Bert P. Krages II
Attorney at Law | For more information, visit www.krages.com
1. A New View of the Universe
There are a lot of opportunities to incorporate astrophotography into standard genres such as nature and landscape photography. For the most part, the only significant limitation many serious photographers face with respect to astrophotography is not knowing about basic astronomy and how to expose film under dark conditions. Another misconception held by many photographers is that astrophotography requires expensive equipment. While some types of astrophotography require specialized equipment such as telescopes, motorized mounts, and guiding equipment, most can be done with standard photographic equipment. As is the case with most photography, knowing how to use one’s equipment to its full capacity is often more important than the equipment itself.
2. Basic Astronomy for Astronomers
This chapter covers the basic principles of astronomy that photographers need to know to image celestial bodies successfully. Starting with a description of the various types of celestial objects (e.g., stars, planets, nebulae, and galaxies), the text explains how to identify and locate them in the night sky. General guidance is provided on using tools, such as star maps, to find specific objects and using binoculars as a visual aid to locate objects that are too faint to find by unaided sight. Examples explain how to use easily identified constellations such as Ursa Major (the Big Dipper), Cassiopeia, and Orion as guideposts to locate some of the more notable celestial bodies, such as the Orion Nebula, Andromeda Galaxy, and Pleiades star cluster. In addition, specific guidance is provided on how to use tools such as compasses, software, and Internet databases to make very accurate predictions of alignments of celestial bodies with landscapes. This knowledge can be used to great effect to predict when and how bodies will be located in conjunction with terrestrial subjects.
3. Exposing the Night Sky
While there are special considerations in selecting and exposing film, the improvements in film technology over the last ten to fifteen years have made astrophotography feasible even for amateurs with basic equipment. Although film speed is a relevant factor, the more important concern is the capacity of a film to absorb light over extended exposure periods. Color sensitivity is another factor. Many celestial objects such as nebulae emit light in limited wavelengths, and the ability of individual films to record specific colors can be critical to producing good images.

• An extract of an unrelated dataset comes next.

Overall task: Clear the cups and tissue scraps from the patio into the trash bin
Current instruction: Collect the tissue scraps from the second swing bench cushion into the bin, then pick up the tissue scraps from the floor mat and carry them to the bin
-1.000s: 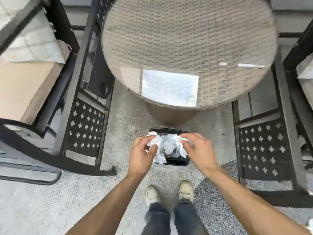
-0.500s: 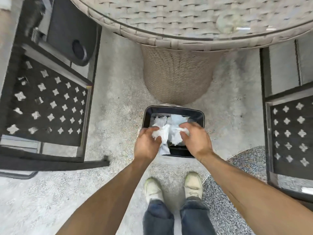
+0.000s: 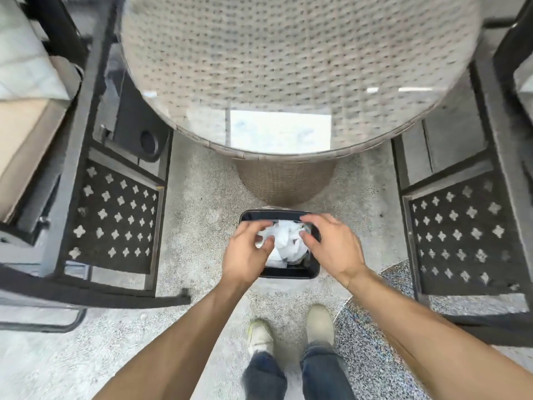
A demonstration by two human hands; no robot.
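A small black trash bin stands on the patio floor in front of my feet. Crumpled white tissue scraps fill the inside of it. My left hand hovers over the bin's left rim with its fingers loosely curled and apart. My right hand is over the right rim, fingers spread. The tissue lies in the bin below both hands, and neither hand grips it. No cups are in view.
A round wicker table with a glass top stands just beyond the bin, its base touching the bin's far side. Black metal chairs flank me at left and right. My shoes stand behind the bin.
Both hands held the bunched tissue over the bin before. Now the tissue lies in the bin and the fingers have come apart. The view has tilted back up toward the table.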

4. Shooting the Moon and Sun
The moon is one of the most interesting of the celestial bodies to photograph. Not only does it vary in phase, intensity, and location; it also has visible surface detail that enhances its photographic appeal. It is also the only celestial body that can be photographed during the day or night. Techniques for photographing the Sun are described with regard to exposure, filtration, and safety.

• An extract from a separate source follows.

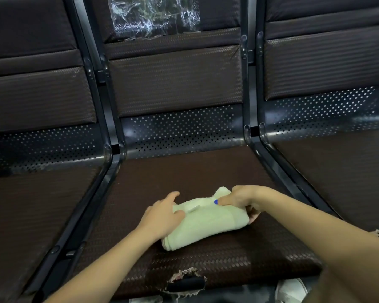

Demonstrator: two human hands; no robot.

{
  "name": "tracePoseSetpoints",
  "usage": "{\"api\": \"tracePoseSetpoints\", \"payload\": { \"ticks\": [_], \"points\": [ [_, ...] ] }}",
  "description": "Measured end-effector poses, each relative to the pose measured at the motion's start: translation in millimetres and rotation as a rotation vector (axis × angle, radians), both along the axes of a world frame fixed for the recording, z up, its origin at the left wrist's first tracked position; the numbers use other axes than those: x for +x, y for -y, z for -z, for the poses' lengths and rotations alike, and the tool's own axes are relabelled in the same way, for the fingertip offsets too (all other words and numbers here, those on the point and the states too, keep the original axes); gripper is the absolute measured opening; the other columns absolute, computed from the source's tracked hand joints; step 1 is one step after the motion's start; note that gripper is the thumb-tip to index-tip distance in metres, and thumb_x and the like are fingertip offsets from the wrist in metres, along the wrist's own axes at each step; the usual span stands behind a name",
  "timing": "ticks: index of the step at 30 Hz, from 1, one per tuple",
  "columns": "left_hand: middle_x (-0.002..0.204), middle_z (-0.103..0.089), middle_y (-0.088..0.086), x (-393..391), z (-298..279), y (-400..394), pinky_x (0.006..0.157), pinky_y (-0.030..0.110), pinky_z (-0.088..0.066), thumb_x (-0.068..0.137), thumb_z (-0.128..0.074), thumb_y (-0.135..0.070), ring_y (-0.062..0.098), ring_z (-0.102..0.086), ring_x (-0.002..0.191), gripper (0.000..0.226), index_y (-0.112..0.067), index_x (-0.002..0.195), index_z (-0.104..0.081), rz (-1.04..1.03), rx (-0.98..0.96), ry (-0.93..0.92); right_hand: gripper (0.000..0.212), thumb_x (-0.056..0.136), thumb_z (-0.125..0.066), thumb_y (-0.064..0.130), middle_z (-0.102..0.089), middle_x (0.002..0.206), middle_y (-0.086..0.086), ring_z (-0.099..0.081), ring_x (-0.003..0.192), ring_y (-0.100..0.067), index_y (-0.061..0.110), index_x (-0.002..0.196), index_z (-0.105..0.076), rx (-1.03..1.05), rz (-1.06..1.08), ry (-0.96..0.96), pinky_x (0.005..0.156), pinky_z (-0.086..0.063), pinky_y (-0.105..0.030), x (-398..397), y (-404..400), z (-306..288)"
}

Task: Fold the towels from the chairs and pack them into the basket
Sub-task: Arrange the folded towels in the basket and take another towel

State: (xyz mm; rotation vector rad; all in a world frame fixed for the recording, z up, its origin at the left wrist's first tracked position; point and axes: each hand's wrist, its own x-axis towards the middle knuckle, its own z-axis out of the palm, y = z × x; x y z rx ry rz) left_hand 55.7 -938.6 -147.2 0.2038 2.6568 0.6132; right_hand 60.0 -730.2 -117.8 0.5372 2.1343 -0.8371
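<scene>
A pale green towel [208, 224], folded into a small thick bundle, lies on the middle chair seat [195, 173]. My left hand [162, 215] grips its left end, thumb on top and fingers curled round the edge. At the far right end my right hand [241, 200] holds the towel, thumb pressed on top and fingers tucked beneath. No basket is in view.
Three dark brown woven-pattern chairs stand in a row, joined by black metal frames [101, 176]. Crinkled clear plastic [153, 16] covers the middle backrest. The middle seat's front edge is torn [186, 278]. A white object [291, 289] lies on the floor below.
</scene>
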Motion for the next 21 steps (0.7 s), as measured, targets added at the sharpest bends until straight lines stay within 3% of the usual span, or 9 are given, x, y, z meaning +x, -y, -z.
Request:
{"api": "tracePoseSetpoints", "payload": {
  "ticks": [3, 5, 7, 11, 15, 18, 21],
  "points": [
    [0.128, -0.058, 0.002, -7.5, -8.0, -3.3, 0.096, 0.032, -0.043, 0.092, -0.045, -0.045, 0.020, -0.053, 0.117, 0.056, -0.030, 0.144, -0.034, -0.039, 0.153, 0.100, 0.034, 0.096, -0.048, 0.034, -0.059, 0.114, -0.013, -0.064, 0.099, -0.028, 0.009, 0.118, -0.049, -0.147, 0.047, -0.065, 0.067, -0.057, -0.033, 2.9, -5.6, -5.0],
    [0.139, -0.051, 0.000, -12.0, -16.8, -6.2, 0.092, 0.025, -0.040, 0.077, -0.053, -0.069, 0.016, -0.050, 0.123, 0.079, -0.026, 0.142, -0.041, -0.061, 0.253, 0.192, 0.039, 0.097, -0.047, 0.037, -0.057, 0.117, -0.015, -0.064, 0.098, -0.031, 0.008, 0.124, -0.045, -0.297, 0.042, -0.086, 0.059, -0.057, -0.034, 5.7, -8.0, -8.0],
    [0.133, -0.056, -0.006, -12.0, -24.8, -4.9, 0.089, 0.022, -0.046, 0.051, -0.055, -0.082, 0.010, -0.057, 0.114, 0.102, -0.025, 0.136, -0.050, -0.074, 0.389, 0.315, 0.044, 0.094, -0.052, 0.041, -0.054, 0.121, -0.013, -0.063, 0.099, -0.029, 0.013, 0.126, -0.038, -0.372, -0.005, -0.151, 0.060, -0.058, -0.036, 8.9, -7.3, -16.0],
    [0.107, -0.073, 0.002, 0.6, -40.0, -10.1, 0.078, 0.024, -0.053, 0.048, -0.073, -0.073, 0.014, -0.069, 0.096, 0.085, -0.016, 0.111, -0.069, 0.048, 0.620, 0.528, 0.041, 0.086, -0.064, 0.043, -0.060, 0.110, -0.002, -0.063, 0.099, -0.019, 0.020, 0.115, -0.045, -0.256, -0.168, -0.435, 0.075, -0.056, -0.033, 16.7, -10.2, -51.5],
    [0.102, -0.074, 0.002, 16.5, -65.7, -35.0, 0.071, 0.024, -0.053, 0.064, -0.077, -0.036, 0.016, -0.070, 0.091, 0.057, -0.014, 0.114, -0.062, 0.056, 0.852, 0.450, 0.044, 0.074, -0.079, 0.033, -0.067, 0.094, 0.000, -0.067, 0.082, -0.015, 0.021, 0.106, -0.051, -0.267, -0.106, -0.663, 0.072, -0.055, -0.031, 19.3, -23.8, -95.0],
    [0.103, -0.073, 0.005, 30.8, -85.8, -59.1, 0.071, 0.028, -0.054, 0.058, -0.081, -0.030, 0.020, -0.071, 0.092, 0.065, -0.014, 0.117, -0.059, 0.024, 0.965, 0.385, 0.053, 0.068, -0.083, 0.033, -0.066, 0.099, -0.003, -0.067, 0.085, -0.017, 0.025, 0.110, -0.052, -0.267, -0.043, -0.768, 0.073, -0.055, -0.031, 25.6, -34.7, -123.2],
    [0.102, -0.073, 0.006, 44.7, -106.3, -88.8, 0.071, 0.033, -0.056, 0.071, -0.078, -0.027, 0.024, -0.071, 0.092, 0.054, -0.017, 0.120, -0.057, -0.049, 1.059, 0.342, 0.059, 0.067, -0.081, 0.043, -0.062, 0.109, 0.000, -0.063, 0.097, -0.016, 0.028, 0.116, -0.051, -0.266, 0.099, -0.913, 0.079, -0.053, -0.031, 37.6, -53.0, -140.8]
  ]
}}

5. The Night Sky with Camera and Tripod
This chapter covers the capabilities of the conventional camera and tripod as one of the most versatile setups for astrophotography. By varying the exposure, photographers can create images that render the night sky much as it is perceived by the naked eye, bring out stars and nebulae that cannot be perceived by the unaided eye, or display the motion of stars as semicircular trails. In addition to a discussion of exposure considerations, guidance is provided on techniques that maximize the kinds of images that can be produced with widefield photography. Specific guidance is provided on how to photograph meteors and comets.

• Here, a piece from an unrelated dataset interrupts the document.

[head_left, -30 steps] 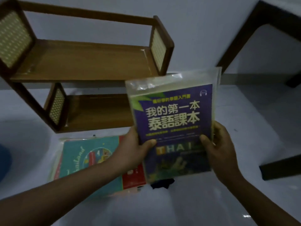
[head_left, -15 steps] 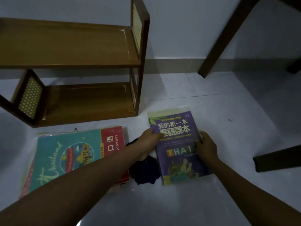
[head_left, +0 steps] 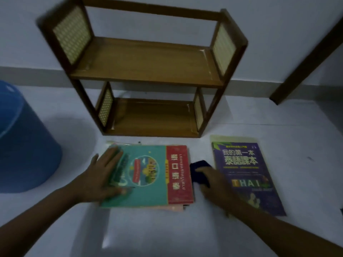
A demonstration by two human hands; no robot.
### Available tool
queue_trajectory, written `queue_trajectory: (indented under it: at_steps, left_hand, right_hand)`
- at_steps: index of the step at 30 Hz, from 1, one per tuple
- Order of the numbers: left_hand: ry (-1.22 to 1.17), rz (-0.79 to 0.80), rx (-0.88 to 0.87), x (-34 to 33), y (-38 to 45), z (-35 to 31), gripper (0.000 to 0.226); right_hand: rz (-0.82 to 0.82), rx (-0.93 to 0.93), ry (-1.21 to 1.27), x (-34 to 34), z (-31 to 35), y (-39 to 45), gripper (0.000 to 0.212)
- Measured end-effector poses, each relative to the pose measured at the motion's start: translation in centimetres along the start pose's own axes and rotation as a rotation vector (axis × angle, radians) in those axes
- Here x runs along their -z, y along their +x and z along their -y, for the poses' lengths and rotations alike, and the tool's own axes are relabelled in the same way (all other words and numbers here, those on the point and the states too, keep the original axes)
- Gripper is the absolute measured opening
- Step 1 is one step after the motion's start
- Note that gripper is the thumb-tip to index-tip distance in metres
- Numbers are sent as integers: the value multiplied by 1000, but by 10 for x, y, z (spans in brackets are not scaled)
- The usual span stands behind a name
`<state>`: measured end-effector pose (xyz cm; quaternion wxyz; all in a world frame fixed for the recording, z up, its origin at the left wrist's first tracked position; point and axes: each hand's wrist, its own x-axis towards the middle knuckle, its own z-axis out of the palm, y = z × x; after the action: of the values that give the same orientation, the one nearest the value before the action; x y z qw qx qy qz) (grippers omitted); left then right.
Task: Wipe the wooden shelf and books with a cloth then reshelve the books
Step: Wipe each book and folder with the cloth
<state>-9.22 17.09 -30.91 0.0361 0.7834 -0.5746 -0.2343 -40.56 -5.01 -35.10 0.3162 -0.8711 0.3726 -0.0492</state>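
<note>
Pale floor [head_left: 167, 234] under everything, wall [head_left: 167, 4] behind it.

Wooden shelf [head_left: 148, 62] stands upright against the wall — two tiers, woven panels at the ends, both boards bare.

Blue tub [head_left: 24, 141] at far left, on the floor, cut off by the frame edge.

Dark wooden leg [head_left: 304, 67] slants in at upper right, its foot meeting the floor near the wall.

Teal book [head_left: 148, 175] lies flat on the floor just in front of the shelf, with a red band down its right side. It tops a small stack; a pinkish edge shows beneath it at the near corner.

Purple book [head_left: 246, 175] lies flat to the right of the stack, well apart from it, cover up with "THAI" printed low on it. Its far end is near the shelf's right foot.

My left hand [head_left: 104, 177] rests flat on the left part of the teal book's cover. Grip apart: fingers straight and spread, thumb along the near side, pressing down.

My right hand [head_left: 215, 184] sits between the two books, on the dark cloth [head_left: 199, 169]. The cloth lies on the floor in the gap, touching the right edge of the stack. The fingers reach over the cloth, but motion blur hides them — I cannot tell whether that grip is clamped on the cloth or only lying on it.
</note>
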Motion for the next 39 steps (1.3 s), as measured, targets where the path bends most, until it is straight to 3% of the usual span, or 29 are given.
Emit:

6. Tracking and Telescope Techniques
If the camera is made to move in conjunction with the earth's rotation, extended exposures can be made that avoid star trailing and allow the film to record stars, nebulae, and other celestial bodies that are far too dim for the unaided eye to perceive. Tracking also allows colors to be recorded at much higher intensities than can be perceived with ordinary visual instruments such as telescopes and binoculars. The first part of this chapter discusses how to use tracking devices to eliminate star trailing in exposures lasting up to ten minutes. In addition, it describes how to build and operate a simple barn door tracker for those photographers interested in an inexpensive introduction to tracked photography. The next logical step after simple tracking devices is guided photography, where the camera is mounted on top of an equatorially-mounted telescope. By monitoring a guide star through the telescope, the photographer can adjust the tracking and achieve a high level of precision. Images can also be made using the optics of a telescope by connecting a camera body to the telescope with adapters. The basic types of amateur telescopes are described, along with their relative advantages and disadvantages for photographic use.